The global labour market is entering a period of structural disruption driven by three powerful “fault lines,” according to new research from Lightcast, with employers urged to rethink talent strategies or risk falling behind.

The report identified geopolitics, artificial intelligence (AI), and labour shortages as the primary forces permanently reshaping the balance between labour supply and demand.

“Existing talent strategies are not built to handle the change that these three fault lines are forcing upon the world economy,” the report said.

Geopolitics reshaping talent flows

According to the analysis, geopolitical tensions are overturning long-standing assumptions about the cost and availability of talent.

While countries such as China and India continue to produce large numbers of undergraduate students, the report noted that immigration slowdowns in major destination markets are limiting talent mobility. 

Political and national security considerations have led some North American and European systems to accept fewer international students despite declining domestic birth rates.

AI accelerates disruption

Artificial intelligence is compounding the shift and intensifying global competition for skilled workers. The report showed that 35% of AI workers are based in the United States, yet only 24% were educated there, highlighting the growing importance of cross-border talent flows.

The report also challenged traditional degree-first hiring models. Only 6% of AI workers hold AI-specific degrees, suggesting that academic majors are weak predictors of career outcomes in fast-evolving fields.

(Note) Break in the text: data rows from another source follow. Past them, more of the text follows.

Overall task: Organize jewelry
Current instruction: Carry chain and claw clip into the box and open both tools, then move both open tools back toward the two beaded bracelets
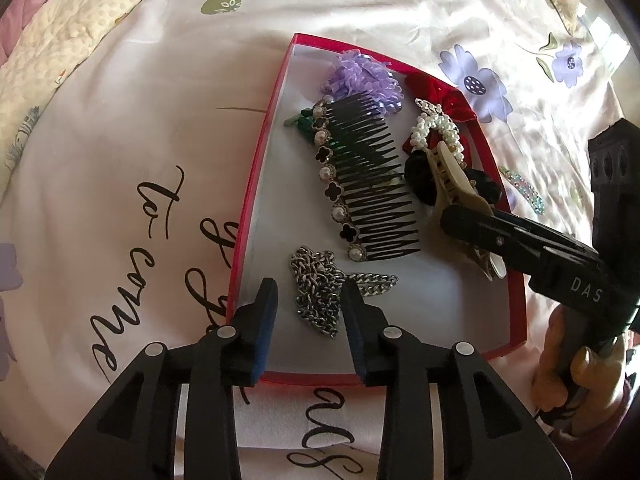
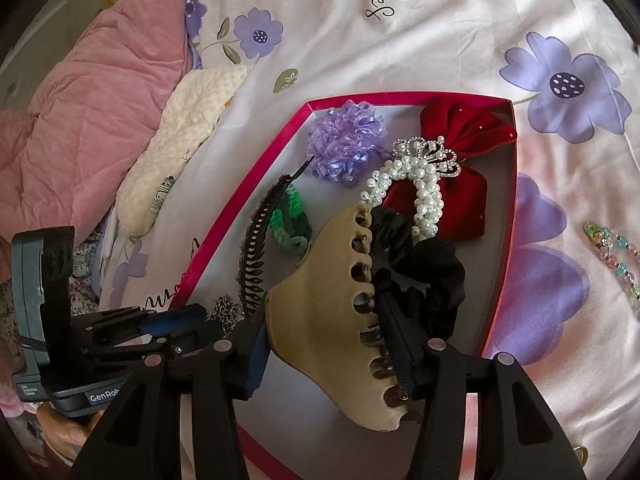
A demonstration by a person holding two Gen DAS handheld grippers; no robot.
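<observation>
Red box [image 1: 256, 184] lies on the bed, collecting the hair pieces so they stay together. Left gripper [image 1: 308, 316] hangs part open over the near left corner, pads astride the chain [image 1: 320, 292] but clear of it; chain rests on the box floor. Right gripper [image 2: 328, 344] clamps the beige claw clip [image 2: 328, 320], low over the near right part, likely to set it beside the comb [image 1: 368, 184]. A beaded clip [image 2: 612, 256] lies outside, right

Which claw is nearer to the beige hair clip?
Right. The right claw has the beige hair clip between its fingers; the left claw hangs over the silver chain, apart from the clip.
</observation>
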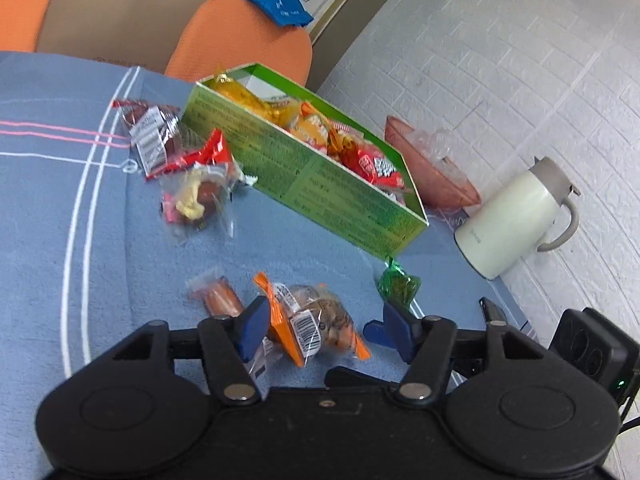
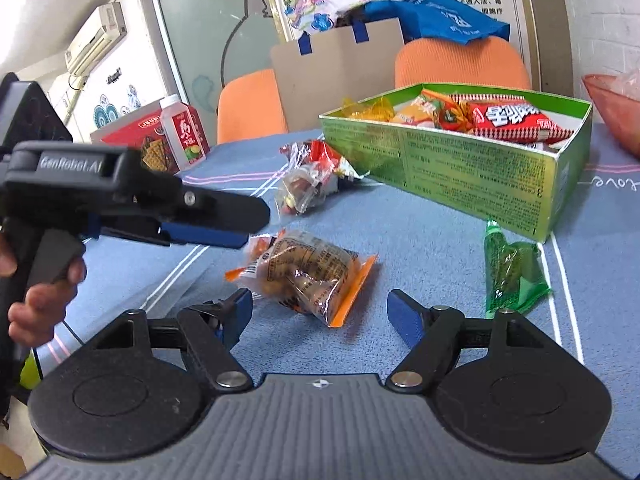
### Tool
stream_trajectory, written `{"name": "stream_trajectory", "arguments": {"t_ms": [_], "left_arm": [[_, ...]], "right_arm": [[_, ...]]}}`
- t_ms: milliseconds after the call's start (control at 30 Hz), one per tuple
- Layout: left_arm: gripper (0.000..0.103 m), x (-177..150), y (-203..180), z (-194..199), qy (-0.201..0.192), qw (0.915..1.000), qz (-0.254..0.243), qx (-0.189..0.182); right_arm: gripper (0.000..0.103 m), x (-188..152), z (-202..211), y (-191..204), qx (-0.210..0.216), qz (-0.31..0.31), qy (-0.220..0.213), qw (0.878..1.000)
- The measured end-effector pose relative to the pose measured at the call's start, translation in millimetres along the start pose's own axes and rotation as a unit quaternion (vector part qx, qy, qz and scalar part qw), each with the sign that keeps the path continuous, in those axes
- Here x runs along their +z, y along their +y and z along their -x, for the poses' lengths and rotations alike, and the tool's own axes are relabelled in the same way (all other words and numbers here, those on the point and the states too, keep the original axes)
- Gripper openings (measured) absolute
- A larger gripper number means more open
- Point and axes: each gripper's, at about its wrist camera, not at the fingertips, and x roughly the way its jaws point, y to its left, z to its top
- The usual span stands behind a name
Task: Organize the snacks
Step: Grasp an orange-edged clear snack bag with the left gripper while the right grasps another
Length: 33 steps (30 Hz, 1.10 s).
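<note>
A green box [image 1: 304,172] [image 2: 460,168] holds several wrapped snacks. An orange-edged snack pack [image 1: 312,322] [image 2: 308,276] lies on the blue cloth. My left gripper [image 1: 320,322] is open with its fingers on either side of this pack; it also shows from the side in the right wrist view [image 2: 224,236]. My right gripper [image 2: 320,308] is open and empty, just short of the same pack. A green candy pack [image 1: 398,286] [image 2: 512,268] lies near the box corner. A sausage stick [image 1: 218,298], a clear pack [image 1: 196,196] and red packs [image 1: 160,136] lie loose.
A white kettle [image 1: 516,220] and a pink bowl [image 1: 432,168] stand by the brick wall. A black power strip [image 1: 592,352] sits at the table's right edge. Orange chairs [image 2: 460,62] stand behind the table. A red biscuit box [image 2: 136,140] and a drink bottle [image 2: 184,132] stand far left.
</note>
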Motion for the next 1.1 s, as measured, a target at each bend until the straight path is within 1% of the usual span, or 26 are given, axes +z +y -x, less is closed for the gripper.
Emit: {"name": "stream_trajectory", "arguments": {"t_ms": [33, 67, 100, 133, 167, 233, 300, 333, 367, 500, 533, 567, 667, 767, 1100], "left_arm": [[0.090, -0.7, 1.7, -3.8, 0.003, 1.0000, 0.002, 0.004], [0.083, -0.5, 3.7, -7.1, 0.005, 1.0000, 0.003, 0.004], [0.083, -0.7, 7.8, -9.9, 0.011, 0.9999, 0.006, 0.003], [0.078, -0.8, 13.8, -12.8, 0.017, 0.9998, 0.012, 0.002], [0.080, -1.2, 19.1, -13.9, 0.021, 0.9996, 0.020, -0.004], [0.077, -2.3, 26.4, -10.4, 0.020, 0.9990, 0.039, -0.010], [0.082, -2.9, 24.4, -3.8, 0.012, 0.9992, 0.037, -0.012], [0.094, -2.8, 22.6, -1.4, 0.007, 0.9993, 0.035, -0.013], [0.103, -2.2, 21.5, -0.1, 0.005, 0.9993, 0.034, -0.015], [0.103, -1.2, 23.4, -3.3, 0.004, 0.9991, 0.040, -0.015], [0.097, -2.1, 25.4, -4.7, 0.009, 0.9988, 0.045, -0.018], [0.095, -3.5, 27.4, -5.0, 0.013, 0.9984, 0.051, -0.023], [0.097, -6.8, 28.2, 1.0, 0.004, 0.9980, 0.059, -0.023], [0.098, -6.0, 29.3, 5.5, -0.006, 0.9977, 0.064, -0.024], [0.096, -5.1, 33.7, 4.4, -0.011, 0.9965, 0.077, -0.030]], "right_arm": [[0.103, 0.1, -1.4, -0.7, -0.001, -0.001, 0.003, 1.000], [0.103, 0.2, -2.2, -0.9, -0.004, -0.002, 0.005, 1.000], [0.103, 0.6, -2.3, -1.1, -0.006, -0.002, 0.006, 1.000], [0.103, 1.2, -1.9, -1.9, -0.006, -0.003, 0.005, 1.000], [0.103, 2.0, -1.9, -3.1, -0.004, -0.005, 0.005, 1.000], [0.101, 3.4, -3.0, -5.3, 0.000, -0.008, 0.007, 1.000], [0.094, 3.8, -5.4, -6.0, 0.005, -0.008, 0.010, 1.000], [0.092, 3.5, -6.8, -6.0, 0.006, -0.008, 0.011, 1.000], [0.088, 3.0, -8.1, -6.2, 0.006, -0.010, 0.013, 1.000], [0.086, 4.0, -10.4, -8.3, 0.010, -0.023, 0.012, 1.000], [0.086, 4.8, -10.6, -8.6, 0.012, -0.023, 0.012, 1.000], [0.086, 5.0, -10.7, -8.2, 0.012, -0.022, 0.012, 1.000], [0.084, 5.9, -12.8, -7.3, 0.016, -0.017, 0.012, 1.000], [0.080, 6.6, -15.4, -6.1, 0.021, -0.019, 0.014, 1.000], [0.082, 8.4, -13.4, -3.2, 0.020, -0.021, 0.008, 1.000]]}}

“Since technical skill requirements are changing so quickly, and traditional career pathways are broken, the role of education in an AI world will be to teach baseline skills that will endure for a lifetime, supplemented by short-term technical credentials,” the report noted.

Degree requirements worsening labour shortages

Rigid degree requirements are also exacerbating global labour shortages, the research warned. While 66% of job postings worldwide require a college degree, only 31% of workers hold one.

“Employers are putting up barriers to employment even though the world is running out of workers,” the report said.

Demographic pressures are intensifying the squeeze. Ageing populations, rising life expectancy, and declining fertility rates are shrinking the future workforce.

“Now talent pipelines are being squeezed from three sides: fewer people being born, fewer people coming in, and obstacles to hiring the people already there,” the report added.

Call for urgent talent strategy reset

Lightcast urged organisations to fundamentally rethink how they hire, train, and plan for talent. “Even if you’re prepared to handle one of these fault lines, you aren’t prepared for the others,” said Cole Napper, Vice President of Research and Innovation at Lightcast. “Organisations need to realise how these problems are interconnected and the disruption is accelerating.”

The report recommended several priority actions, including shifting to skills-first hiring, mapping adjacent career pathways for roles exposed to automation, aligning education with durable baseline skills, and using integrated labour market intelligence to anticipate disruption.

“The immediate goal is for organisations and institutions to stop pretending like it’s business as usual, and prepare to change based on the new reality ahead,” the report concluded.